Once you have located the line containing "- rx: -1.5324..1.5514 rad" in the material below, return it exactly along with each line after it through the line containing "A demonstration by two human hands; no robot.".

----------

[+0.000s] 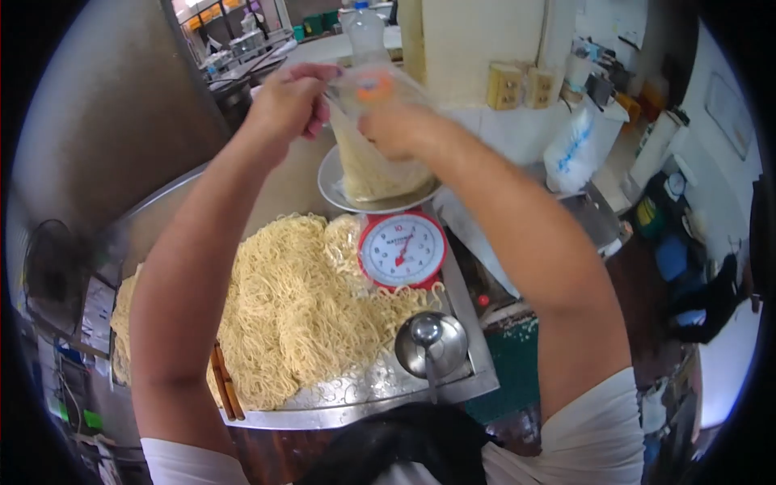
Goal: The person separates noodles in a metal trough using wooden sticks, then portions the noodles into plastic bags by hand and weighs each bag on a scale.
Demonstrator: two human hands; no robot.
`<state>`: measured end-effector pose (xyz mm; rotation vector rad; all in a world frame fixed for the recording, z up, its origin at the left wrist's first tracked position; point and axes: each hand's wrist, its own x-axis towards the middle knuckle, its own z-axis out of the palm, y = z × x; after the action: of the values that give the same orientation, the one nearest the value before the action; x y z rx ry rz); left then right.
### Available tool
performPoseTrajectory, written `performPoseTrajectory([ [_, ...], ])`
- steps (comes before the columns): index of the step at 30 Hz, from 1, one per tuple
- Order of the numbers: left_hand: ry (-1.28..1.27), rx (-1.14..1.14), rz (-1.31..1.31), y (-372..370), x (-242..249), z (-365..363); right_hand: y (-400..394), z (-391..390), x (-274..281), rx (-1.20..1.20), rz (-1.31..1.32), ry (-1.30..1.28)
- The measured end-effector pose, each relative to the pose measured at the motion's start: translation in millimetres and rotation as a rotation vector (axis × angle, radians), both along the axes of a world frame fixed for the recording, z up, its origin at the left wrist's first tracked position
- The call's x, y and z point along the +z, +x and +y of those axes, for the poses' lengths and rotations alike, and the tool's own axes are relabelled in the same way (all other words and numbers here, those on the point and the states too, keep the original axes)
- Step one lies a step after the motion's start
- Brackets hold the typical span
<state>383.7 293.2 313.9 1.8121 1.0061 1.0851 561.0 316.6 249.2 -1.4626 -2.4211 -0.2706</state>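
Note:
My left hand [289, 107] pinches the upper left edge of a clear plastic bag [349, 137]. At the bag's upper right side my right hand [400, 129] is closed on the plastic, its fingertips partly hidden. Pale noodles fill the lower part of the bag, which rests in the round metal pan [330, 184] of a weighing scale. Below the pan is the scale's red-rimmed dial [402, 249]. A large heap of loose yellow noodles [283, 315] spreads over the metal tray in front of me.
A metal bowl with a ladle in it [431, 343] sits at the tray's [481, 368] right corner. Wooden chopsticks [226, 384] lie at the front edge. Behind the scale stands a clear bottle [366, 36]. A white tied bag [572, 149] is at the right.

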Motion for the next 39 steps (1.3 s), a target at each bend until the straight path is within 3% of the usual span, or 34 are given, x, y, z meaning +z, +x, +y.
performPoseTrajectory([
  [1,-0.001,0.013,0.026,-3.7,-1.0,0.8,-3.9,-6.9,-1.6,-0.059,-0.105,-0.061],
  [3,0.35,0.138,0.43,-16.3,-5.4,7.6,-4.6,-9.9,-3.2,-0.096,0.016,-0.078],
  [5,0.759,0.374,1.006,-29.3,-11.0,5.4,0.9,-9.0,1.1,-0.075,0.118,-0.056],
  [9,1.34,0.455,0.891,-22.2,-26.5,-7.2,3.7,-20.3,26.5,-0.013,0.292,0.064],
  [12,1.135,0.089,0.59,3.7,-12.5,-29.1,8.4,-19.1,34.8,0.041,0.433,0.218],
  [15,0.798,0.229,0.215,34.6,-22.2,-8.3,8.5,-22.3,52.3,0.043,0.613,0.344],
  [18,0.593,0.051,0.123,48.7,-37.8,24.0,5.8,-36.9,84.3,0.062,0.809,0.421],
  [19,0.494,0.103,0.281,50.3,-35.7,20.3,6.2,-39.8,91.6,0.077,0.875,0.442],
  [22,0.183,-0.005,0.029,60.2,-44.9,50.9,11.7,-34.3,99.2,0.149,0.933,0.354],
  [25,0.037,-0.044,-0.388,62.6,-30.4,46.5,20.0,-39.2,98.4,0.014,0.853,0.065],
  [28,0.034,0.076,-0.621,57.1,-2.6,45.2,26.9,-30.9,72.6,0.091,0.827,0.068],
  [29,0.164,0.12,-0.623,57.3,8.7,42.9,26.7,-30.8,67.6,0.065,0.757,0.146],
  [32,0.053,0.084,-0.62,47.8,50.6,30.1,10.4,-33.2,68.8,0.032,0.822,0.07],
  [35,-0.042,0.057,-0.697,48.3,82.1,18.6,-11.1,-48.7,78.7,0.029,0.982,-0.292],
  [39,-0.06,0.052,-0.691,34.3,107.6,1.9,-15.1,-17.9,37.4,0.014,0.564,-0.139],
])
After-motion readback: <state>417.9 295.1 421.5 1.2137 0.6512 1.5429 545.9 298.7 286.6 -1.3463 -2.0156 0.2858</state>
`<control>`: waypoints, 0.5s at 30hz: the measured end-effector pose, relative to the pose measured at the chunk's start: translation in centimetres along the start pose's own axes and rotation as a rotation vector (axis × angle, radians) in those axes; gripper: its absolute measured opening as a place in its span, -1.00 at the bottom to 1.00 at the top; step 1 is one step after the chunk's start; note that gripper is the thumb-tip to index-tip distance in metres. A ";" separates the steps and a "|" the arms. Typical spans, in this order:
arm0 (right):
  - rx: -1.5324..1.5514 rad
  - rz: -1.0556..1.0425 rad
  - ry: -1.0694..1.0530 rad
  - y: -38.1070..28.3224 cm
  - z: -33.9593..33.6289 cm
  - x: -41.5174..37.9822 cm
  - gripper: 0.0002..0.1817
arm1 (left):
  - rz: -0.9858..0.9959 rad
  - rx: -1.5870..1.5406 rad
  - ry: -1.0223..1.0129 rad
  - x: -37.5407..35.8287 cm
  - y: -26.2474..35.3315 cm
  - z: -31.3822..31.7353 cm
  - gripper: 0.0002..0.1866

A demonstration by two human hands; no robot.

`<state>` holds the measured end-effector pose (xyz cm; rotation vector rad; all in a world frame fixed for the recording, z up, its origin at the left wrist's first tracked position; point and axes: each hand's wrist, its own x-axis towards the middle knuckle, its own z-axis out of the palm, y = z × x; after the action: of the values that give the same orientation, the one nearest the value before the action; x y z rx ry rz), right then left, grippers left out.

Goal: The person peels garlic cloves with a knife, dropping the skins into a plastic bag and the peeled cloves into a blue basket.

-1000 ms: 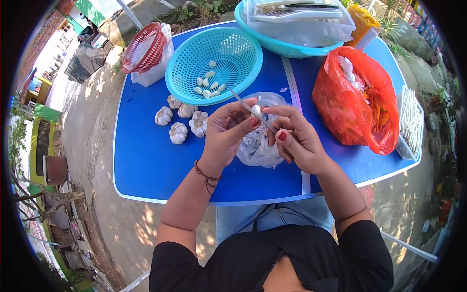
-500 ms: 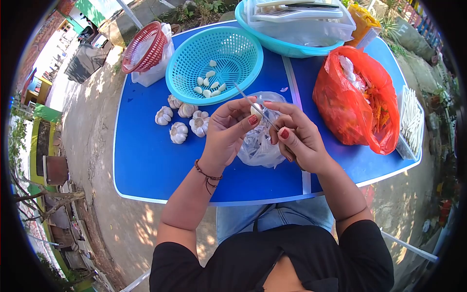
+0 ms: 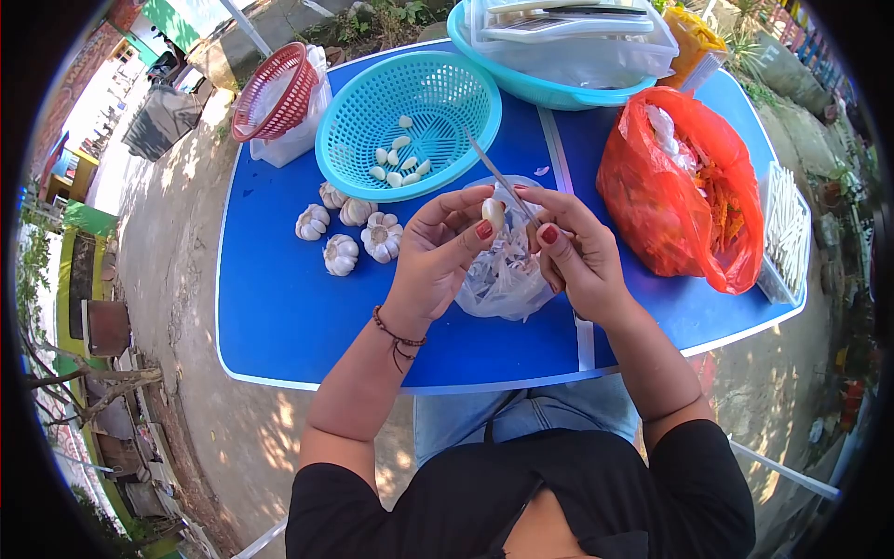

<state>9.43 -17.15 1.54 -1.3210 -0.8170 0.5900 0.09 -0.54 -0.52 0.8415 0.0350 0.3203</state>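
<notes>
- Outdoor spot, sun-dappled concrete; blue surface point(image 3: 298, 321) in front of the seated person. Landmark for all places: the turquoise basket point(image 3: 456, 93), at the far side of the surface.
- Left hand point(image 3: 447, 233): pinching one garlic clove point(image 3: 493, 215) between thumb and fingers, on the person's side of the basket, off its right-hand end. Can't tell if any skin is left on it.
- Right hand point(image 3: 582, 247): gripping a knife point(image 3: 488, 157), handle mostly hidden in the fingers. Farther right of the basket than the left hand.
- Key relation: clove long axis runs roughly away from the person; blade slants past its right side, tip pointing away and left, overlapping the basket's right part in view. Clove just beside the blade, looks like a narrow gap. Left hand has the clove; right-hand fingertips close on its other side.
- Clear plastic bag point(image 3: 503, 289) with pale scraps: below both hands, nearer the person than the basket.
- Whole garlic bulbs point(image 3: 341, 254): clustered on the basket's near side, left of the left hand.
- Loose white cloves point(image 3: 410, 162): inside the basket, near its front wall.
- Red bag point(image 3: 643, 214): well right of the basket. Red strainer point(image 3: 289, 102): just left of it.
</notes>
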 end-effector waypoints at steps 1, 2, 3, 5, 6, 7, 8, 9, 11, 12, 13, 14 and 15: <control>0.029 -0.009 -0.008 0.1 0.0 0.0 -0.63 | -0.002 0.002 -0.001 0.0 0.0 0.0 -0.63; 0.058 -0.018 -0.017 0.2 0.1 0.0 -0.62 | -0.003 0.004 -0.002 0.0 0.1 0.1 -0.63; 0.087 -0.027 -0.026 0.2 0.1 0.0 -0.62 | -0.005 0.006 -0.002 0.1 0.1 0.1 -0.63; 0.137 -0.014 -0.071 0.1 0.1 0.0 -0.60 | 0.020 0.011 -0.012 0.2 0.0 -0.2 -0.63; 0.162 -0.007 -0.094 0.1 0.1 -0.1 -0.59 | 0.033 0.014 -0.016 0.3 -0.1 -0.3 -0.64; 0.161 -0.004 -0.100 -0.1 0.2 -0.1 -0.58 | 0.039 0.009 -0.010 0.3 -0.1 -0.3 -0.64; 0.159 -0.001 -0.106 -0.2 0.4 -0.2 -0.57 | 0.046 0.004 -0.004 0.3 0.0 -0.2 -0.64; 0.158 0.003 -0.112 -0.3 0.4 -0.2 -0.56 | 0.053 -0.002 0.002 0.3 0.0 -0.2 -0.64; 0.132 0.016 -0.131 -0.2 0.4 -0.2 -0.55 | 0.062 0.017 0.001 0.2 0.0 -0.1 -0.65; 0.119 0.022 -0.140 -0.2 0.4 -0.3 -0.54 | 0.067 0.027 0.000 0.2 0.0 -0.1 -0.66; 0.099 0.021 -0.145 -0.2 0.4 -0.3 -0.54 | 0.058 0.034 0.000 0.1 0.0 -0.1 -0.66; 0.077 0.019 -0.151 -0.3 0.4 -0.3 -0.54 | 0.051 0.042 -0.001 0.1 0.0 -0.1 -0.67; 0.056 0.017 -0.156 -0.3 0.4 -0.3 -0.53 | 0.043 0.049 -0.003 0.1 0.0 -0.1 -0.67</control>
<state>8.94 -17.16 1.81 -1.2428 -0.9107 0.7309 0.18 -0.44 -0.55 0.8923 0.0217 0.3601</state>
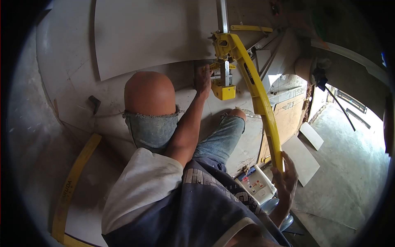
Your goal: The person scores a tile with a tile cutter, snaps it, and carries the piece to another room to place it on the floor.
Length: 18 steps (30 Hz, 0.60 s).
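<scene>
I crouch over a yellow manual tile cutter. My left hand [203, 78] reaches forward between my knees and rests beside the cutter's yellow head [223, 89], fingers touching the tile piece under it. My right hand [285, 177] grips the lower end of the long curved yellow lever handle [258, 94], which arcs up to the head on its metal rail [222, 16].
A large grey tile [148, 37] lies ahead on the floor. A yellow level [70, 189] lies at the left. A white extension socket box [257, 185] sits near my right knee. Cut tile pieces [304, 158] lie on the concrete at right, by a doorway.
</scene>
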Each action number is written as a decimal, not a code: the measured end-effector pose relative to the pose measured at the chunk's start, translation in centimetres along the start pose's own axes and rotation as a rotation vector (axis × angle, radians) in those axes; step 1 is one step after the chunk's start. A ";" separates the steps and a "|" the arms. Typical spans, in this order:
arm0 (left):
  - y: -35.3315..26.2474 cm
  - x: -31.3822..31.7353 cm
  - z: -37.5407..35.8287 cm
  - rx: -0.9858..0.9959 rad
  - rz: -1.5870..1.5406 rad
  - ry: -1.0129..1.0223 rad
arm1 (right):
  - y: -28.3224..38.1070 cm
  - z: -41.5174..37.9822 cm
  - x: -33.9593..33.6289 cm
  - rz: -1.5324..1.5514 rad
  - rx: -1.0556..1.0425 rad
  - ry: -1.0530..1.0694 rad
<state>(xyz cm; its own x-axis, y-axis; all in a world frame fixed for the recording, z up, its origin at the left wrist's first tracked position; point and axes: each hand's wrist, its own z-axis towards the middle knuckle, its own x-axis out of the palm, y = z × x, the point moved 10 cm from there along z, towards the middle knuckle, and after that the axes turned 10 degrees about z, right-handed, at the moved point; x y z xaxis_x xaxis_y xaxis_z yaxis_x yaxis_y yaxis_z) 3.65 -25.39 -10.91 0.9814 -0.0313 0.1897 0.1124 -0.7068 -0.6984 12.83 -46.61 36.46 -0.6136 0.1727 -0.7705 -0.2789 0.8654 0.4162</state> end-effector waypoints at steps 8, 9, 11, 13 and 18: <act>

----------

# ANSWER TO THIS TASK
  - rx: -1.5324..1.5514 rad
  - rz: -1.0556..1.0425 rad
  - ry: -1.0694..1.0530 rad
  - y: -38.1070..28.3224 cm
  - z: -33.9593..33.6289 cm
  - x: -41.5174..37.9822 cm
  - gripper: 0.0002..0.1817
arm1 (left):
  - rz: -0.9858..0.9959 rad
  - rx: -1.5870..1.5406 rad
  - ry: -1.0223..1.0129 rad
  - x: -37.5407..35.8287 cm
  - y: -26.2474..35.3315 cm
  - z: -31.3822..31.7353 cm
  - gripper: 0.0002..0.1866

A demonstration by two human hands; no robot.

What the answer needed to say has been said.